TASK BRIEF
Across the listing below, how many lines include the string "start"? Reply with the number alone.

PROVIDED MATERIAL
————

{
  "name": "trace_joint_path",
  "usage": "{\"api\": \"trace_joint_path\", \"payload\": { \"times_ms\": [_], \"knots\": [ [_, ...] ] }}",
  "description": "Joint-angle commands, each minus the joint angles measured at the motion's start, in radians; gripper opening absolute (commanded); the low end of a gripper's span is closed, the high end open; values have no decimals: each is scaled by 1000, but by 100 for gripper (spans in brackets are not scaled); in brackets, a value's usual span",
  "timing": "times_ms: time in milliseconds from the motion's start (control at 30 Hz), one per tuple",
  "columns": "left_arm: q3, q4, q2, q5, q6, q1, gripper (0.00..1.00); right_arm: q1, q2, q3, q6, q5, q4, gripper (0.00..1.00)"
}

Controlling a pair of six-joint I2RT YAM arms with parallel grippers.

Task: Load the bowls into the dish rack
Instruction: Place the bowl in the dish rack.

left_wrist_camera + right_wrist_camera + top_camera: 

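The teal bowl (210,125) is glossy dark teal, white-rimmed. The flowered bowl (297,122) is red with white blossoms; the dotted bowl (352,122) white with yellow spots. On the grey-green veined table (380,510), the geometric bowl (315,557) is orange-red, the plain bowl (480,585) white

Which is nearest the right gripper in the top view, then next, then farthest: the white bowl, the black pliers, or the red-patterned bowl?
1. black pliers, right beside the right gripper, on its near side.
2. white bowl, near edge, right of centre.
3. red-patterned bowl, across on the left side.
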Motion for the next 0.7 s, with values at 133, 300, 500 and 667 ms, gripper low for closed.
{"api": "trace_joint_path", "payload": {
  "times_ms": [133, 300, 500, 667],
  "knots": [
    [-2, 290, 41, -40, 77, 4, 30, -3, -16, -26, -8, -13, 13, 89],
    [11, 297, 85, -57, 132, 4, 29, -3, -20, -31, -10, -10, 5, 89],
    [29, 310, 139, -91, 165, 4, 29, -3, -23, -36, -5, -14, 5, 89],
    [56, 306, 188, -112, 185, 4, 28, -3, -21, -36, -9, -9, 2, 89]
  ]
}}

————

ANSWER
2